8. After 30 to 40 Mins whip it out of the oven. The longer you leave it the more tender the meat will get and it will seriously just fall off the bone too much so. It needs to be biteable, but tender. The Texas crutch part is the bit I find most problematic, I am down to 30 mins now in my oven after starting at an hour and finding that a toothless old crone could have sucked up the meat.

Anyway, this is what it looks like after cooking off some more fat.



POINTS TO NOTE: See the way the meat has pulled back up the bones. This is what you are looking for.

9. Put the ribs back on the rack, squirt with cider vinegar, slather with sauce mix and put back in oven for the remaining balance of 4 hours.



10. Don't forget to spray every 40 mins with cider vinegar, keep your eye on the ribs to make sure they are not burning, you can even put another layer of sauce mix on them. Totally up to you.
 
Last edited:
At the 4 hour point, or close to it get them out.

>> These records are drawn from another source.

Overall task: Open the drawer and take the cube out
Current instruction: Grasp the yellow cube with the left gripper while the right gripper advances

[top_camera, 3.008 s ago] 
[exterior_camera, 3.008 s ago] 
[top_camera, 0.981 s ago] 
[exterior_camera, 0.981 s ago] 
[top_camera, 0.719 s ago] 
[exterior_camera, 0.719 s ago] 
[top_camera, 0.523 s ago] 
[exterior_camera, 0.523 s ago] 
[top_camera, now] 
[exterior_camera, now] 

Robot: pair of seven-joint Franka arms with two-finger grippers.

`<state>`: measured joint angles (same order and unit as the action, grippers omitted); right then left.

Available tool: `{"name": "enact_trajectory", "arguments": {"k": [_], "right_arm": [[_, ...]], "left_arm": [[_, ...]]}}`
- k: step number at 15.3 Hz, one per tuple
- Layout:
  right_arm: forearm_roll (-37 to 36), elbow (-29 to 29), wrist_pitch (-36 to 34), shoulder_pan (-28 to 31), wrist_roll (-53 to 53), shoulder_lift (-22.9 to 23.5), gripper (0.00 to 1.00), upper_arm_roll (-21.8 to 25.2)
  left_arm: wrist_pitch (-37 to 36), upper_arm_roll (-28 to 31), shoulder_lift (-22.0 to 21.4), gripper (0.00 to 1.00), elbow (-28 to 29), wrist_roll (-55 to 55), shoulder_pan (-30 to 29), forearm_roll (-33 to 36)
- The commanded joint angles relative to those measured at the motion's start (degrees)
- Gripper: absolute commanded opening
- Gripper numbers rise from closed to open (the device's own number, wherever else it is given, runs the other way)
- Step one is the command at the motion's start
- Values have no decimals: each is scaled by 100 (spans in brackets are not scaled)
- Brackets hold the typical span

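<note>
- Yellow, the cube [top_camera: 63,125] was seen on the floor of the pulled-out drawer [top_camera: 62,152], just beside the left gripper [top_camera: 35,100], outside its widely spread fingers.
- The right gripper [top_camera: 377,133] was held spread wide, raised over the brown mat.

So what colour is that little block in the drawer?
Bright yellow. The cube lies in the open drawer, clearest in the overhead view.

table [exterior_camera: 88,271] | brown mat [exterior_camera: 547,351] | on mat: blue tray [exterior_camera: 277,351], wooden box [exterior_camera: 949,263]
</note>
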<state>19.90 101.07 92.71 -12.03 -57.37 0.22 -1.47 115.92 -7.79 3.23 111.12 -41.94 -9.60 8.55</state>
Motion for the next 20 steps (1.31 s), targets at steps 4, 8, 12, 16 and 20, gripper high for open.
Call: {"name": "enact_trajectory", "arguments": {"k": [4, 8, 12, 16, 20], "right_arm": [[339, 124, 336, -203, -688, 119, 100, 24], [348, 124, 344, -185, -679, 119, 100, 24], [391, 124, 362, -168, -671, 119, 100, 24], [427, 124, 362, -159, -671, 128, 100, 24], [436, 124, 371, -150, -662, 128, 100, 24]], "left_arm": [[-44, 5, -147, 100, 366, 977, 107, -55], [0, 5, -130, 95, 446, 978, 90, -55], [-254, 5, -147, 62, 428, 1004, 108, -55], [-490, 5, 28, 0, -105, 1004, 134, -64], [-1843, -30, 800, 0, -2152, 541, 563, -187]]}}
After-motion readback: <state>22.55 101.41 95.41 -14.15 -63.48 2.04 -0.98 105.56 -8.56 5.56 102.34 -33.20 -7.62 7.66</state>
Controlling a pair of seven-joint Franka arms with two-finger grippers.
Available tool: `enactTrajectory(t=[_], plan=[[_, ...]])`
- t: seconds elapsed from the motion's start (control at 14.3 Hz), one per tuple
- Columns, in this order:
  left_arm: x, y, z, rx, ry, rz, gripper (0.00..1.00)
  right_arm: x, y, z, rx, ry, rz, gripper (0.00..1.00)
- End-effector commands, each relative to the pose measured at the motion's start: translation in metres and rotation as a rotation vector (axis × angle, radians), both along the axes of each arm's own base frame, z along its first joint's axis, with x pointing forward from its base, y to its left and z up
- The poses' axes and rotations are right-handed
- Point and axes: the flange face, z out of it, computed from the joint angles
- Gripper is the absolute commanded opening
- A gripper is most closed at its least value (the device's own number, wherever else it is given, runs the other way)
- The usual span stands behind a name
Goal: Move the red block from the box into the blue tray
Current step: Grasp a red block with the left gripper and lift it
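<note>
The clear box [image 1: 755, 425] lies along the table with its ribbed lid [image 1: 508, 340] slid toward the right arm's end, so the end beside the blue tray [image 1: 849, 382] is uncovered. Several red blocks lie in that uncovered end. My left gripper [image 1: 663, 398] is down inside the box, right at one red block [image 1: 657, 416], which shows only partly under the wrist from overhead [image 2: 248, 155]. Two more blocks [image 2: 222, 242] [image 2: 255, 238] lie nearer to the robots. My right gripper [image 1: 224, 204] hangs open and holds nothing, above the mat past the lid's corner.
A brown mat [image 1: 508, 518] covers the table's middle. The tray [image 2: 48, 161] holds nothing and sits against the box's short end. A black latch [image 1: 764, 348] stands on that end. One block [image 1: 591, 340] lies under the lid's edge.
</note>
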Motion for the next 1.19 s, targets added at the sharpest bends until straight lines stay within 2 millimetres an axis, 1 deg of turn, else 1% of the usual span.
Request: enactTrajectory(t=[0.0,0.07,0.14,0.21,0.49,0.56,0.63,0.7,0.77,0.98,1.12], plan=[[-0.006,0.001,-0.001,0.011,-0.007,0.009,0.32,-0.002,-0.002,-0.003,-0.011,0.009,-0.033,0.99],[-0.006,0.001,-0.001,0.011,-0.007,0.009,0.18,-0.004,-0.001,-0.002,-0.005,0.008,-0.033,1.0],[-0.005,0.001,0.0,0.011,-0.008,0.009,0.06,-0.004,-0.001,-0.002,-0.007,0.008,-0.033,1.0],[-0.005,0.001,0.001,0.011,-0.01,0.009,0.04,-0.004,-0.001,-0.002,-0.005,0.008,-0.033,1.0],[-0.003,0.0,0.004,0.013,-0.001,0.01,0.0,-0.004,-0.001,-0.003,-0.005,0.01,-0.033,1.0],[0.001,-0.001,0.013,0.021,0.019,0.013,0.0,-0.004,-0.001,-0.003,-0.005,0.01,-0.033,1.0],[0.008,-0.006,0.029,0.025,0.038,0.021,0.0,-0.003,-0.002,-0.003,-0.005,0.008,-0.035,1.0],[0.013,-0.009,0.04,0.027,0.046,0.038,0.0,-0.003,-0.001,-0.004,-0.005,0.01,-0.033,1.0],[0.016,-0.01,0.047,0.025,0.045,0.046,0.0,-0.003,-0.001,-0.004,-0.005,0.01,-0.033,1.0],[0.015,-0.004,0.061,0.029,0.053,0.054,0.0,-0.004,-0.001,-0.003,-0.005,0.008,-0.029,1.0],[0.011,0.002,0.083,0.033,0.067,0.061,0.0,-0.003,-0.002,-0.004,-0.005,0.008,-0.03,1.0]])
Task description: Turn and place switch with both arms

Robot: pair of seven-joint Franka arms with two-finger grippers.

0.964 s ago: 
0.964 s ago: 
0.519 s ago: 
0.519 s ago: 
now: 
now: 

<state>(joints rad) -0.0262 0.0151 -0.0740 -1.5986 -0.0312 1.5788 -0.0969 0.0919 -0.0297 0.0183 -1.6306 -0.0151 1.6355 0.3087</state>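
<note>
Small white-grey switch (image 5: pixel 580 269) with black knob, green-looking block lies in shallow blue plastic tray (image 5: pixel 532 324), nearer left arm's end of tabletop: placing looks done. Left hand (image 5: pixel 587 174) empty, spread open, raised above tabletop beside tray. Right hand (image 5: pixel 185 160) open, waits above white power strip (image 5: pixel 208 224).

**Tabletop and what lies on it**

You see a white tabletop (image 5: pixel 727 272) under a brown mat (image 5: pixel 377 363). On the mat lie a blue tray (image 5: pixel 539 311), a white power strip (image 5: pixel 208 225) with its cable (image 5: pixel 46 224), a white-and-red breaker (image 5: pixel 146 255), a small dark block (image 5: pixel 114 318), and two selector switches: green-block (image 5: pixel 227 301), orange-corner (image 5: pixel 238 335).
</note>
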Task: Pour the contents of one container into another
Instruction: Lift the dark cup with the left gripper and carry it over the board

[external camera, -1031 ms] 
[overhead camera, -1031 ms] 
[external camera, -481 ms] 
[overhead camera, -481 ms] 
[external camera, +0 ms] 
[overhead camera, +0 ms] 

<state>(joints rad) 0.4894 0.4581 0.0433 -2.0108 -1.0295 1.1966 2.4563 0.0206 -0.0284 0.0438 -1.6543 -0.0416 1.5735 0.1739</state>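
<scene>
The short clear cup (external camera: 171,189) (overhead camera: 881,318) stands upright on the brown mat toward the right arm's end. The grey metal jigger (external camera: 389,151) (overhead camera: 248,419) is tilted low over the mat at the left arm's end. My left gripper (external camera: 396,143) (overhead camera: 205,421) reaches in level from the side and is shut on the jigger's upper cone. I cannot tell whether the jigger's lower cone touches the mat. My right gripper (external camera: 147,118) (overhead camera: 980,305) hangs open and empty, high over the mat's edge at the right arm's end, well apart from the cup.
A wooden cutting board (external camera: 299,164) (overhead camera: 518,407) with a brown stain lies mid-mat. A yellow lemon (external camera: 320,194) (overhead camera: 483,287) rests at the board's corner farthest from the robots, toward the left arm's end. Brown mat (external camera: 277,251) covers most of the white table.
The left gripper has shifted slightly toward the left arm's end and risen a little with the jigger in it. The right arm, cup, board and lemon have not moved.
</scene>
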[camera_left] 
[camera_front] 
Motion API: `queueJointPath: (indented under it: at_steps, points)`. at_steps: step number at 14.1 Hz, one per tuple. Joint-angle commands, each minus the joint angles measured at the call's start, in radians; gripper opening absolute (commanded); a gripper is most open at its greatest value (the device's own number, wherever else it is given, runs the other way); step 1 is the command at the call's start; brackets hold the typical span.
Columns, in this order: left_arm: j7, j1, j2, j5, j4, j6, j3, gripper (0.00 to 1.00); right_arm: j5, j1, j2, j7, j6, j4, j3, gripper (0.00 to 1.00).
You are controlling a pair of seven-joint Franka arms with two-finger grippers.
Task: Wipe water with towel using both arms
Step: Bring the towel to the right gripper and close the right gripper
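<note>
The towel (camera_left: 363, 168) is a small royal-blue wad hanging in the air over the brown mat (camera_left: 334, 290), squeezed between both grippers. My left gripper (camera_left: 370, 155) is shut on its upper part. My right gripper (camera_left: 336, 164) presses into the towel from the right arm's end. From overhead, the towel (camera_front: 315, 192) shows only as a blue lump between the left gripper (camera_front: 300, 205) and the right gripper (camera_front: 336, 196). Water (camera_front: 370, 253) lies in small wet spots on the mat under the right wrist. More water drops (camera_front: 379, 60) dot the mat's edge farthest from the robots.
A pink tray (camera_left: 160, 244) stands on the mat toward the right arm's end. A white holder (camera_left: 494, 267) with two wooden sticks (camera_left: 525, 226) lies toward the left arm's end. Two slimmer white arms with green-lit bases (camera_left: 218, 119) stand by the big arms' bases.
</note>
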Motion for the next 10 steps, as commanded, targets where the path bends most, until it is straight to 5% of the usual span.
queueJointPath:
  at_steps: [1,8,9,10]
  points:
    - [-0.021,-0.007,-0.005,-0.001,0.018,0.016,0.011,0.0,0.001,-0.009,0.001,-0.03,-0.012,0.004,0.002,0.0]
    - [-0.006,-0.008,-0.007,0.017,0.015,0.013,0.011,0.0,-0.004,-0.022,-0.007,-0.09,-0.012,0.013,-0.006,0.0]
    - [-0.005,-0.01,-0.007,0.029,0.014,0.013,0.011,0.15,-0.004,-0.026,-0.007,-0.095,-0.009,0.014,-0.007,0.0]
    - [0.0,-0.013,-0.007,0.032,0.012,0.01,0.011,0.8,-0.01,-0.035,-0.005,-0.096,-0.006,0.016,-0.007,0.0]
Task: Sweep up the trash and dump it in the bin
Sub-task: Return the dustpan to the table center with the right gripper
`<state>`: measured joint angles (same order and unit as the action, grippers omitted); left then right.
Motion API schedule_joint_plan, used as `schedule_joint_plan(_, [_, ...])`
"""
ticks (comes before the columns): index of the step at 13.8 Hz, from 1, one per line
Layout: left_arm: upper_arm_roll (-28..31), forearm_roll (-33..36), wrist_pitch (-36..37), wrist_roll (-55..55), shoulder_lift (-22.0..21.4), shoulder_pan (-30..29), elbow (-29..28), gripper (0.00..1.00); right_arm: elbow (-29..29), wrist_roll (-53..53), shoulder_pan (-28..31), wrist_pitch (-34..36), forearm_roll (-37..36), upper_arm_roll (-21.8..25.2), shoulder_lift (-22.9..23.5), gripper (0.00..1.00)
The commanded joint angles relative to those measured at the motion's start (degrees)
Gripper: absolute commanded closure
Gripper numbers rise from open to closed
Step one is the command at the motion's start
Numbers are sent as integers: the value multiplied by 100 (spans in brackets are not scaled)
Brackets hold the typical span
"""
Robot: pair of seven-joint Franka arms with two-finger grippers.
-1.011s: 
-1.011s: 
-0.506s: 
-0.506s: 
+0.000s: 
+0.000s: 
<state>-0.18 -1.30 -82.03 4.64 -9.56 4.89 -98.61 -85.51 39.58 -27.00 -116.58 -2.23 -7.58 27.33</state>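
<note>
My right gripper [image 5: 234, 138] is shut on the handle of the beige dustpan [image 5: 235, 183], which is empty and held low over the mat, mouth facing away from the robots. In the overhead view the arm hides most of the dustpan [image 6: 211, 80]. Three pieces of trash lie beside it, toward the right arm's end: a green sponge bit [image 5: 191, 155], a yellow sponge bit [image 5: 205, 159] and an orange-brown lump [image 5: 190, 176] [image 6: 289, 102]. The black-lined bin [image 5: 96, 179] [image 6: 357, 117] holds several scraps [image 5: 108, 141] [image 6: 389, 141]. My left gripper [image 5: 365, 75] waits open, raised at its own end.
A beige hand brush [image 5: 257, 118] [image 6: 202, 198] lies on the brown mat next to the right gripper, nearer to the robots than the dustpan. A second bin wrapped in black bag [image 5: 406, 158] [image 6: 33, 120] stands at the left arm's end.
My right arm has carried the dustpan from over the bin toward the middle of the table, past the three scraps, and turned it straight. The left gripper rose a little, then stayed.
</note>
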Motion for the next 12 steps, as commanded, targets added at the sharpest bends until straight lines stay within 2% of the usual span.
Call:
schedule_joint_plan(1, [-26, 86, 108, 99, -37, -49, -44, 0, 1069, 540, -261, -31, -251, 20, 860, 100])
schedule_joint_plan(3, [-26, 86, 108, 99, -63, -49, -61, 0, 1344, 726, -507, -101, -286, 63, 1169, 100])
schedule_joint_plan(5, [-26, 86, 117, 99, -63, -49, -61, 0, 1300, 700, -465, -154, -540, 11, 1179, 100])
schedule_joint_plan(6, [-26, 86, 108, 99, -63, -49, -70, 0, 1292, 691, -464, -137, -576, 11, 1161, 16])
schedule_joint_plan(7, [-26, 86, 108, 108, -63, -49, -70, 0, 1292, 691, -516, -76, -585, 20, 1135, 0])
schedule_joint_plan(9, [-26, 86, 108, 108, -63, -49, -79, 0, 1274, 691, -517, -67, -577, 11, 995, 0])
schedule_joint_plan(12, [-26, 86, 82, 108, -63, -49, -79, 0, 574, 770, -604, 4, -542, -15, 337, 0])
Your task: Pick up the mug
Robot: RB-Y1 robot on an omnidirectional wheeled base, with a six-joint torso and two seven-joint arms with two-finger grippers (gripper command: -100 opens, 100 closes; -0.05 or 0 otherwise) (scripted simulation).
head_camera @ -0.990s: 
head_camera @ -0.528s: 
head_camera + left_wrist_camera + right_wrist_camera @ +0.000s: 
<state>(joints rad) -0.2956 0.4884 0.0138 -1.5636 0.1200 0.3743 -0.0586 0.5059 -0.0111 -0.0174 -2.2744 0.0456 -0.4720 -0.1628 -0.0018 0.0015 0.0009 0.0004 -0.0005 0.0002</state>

A good test is that you should be able to pick up a rack of ribs in the middle, they should bend, but not break. Doesn't matter if they do break though as they still taste yummily, and it takes a few attempts to get to grips with your oven the timings and temperatures.........apart from that practicing is a good excuse to make more ribs;).

Right then, once they are out you can cut into individual ribs, or half racks for people to get messy for themselves.



Enjoy!
 
Last edited:
Smoked ribs from the butcher. Boil in beer, apple cider vinegar, bay leaves, water, salt, peppercorns and mustard seeds for 40 odd minutes then into roasting dish on a bed of sliced onions with barbecue sauce and a drop of red wine. Bake in oven at 140C for around two to three hours with a bacofoil cover, removing foil for the last 20 minutes and turning up the heat to max for the last ten.

Alternatively, once boiled just drop on the braai with bbq sauce/red wine/garlic/olive oil/lime juice basting sauce.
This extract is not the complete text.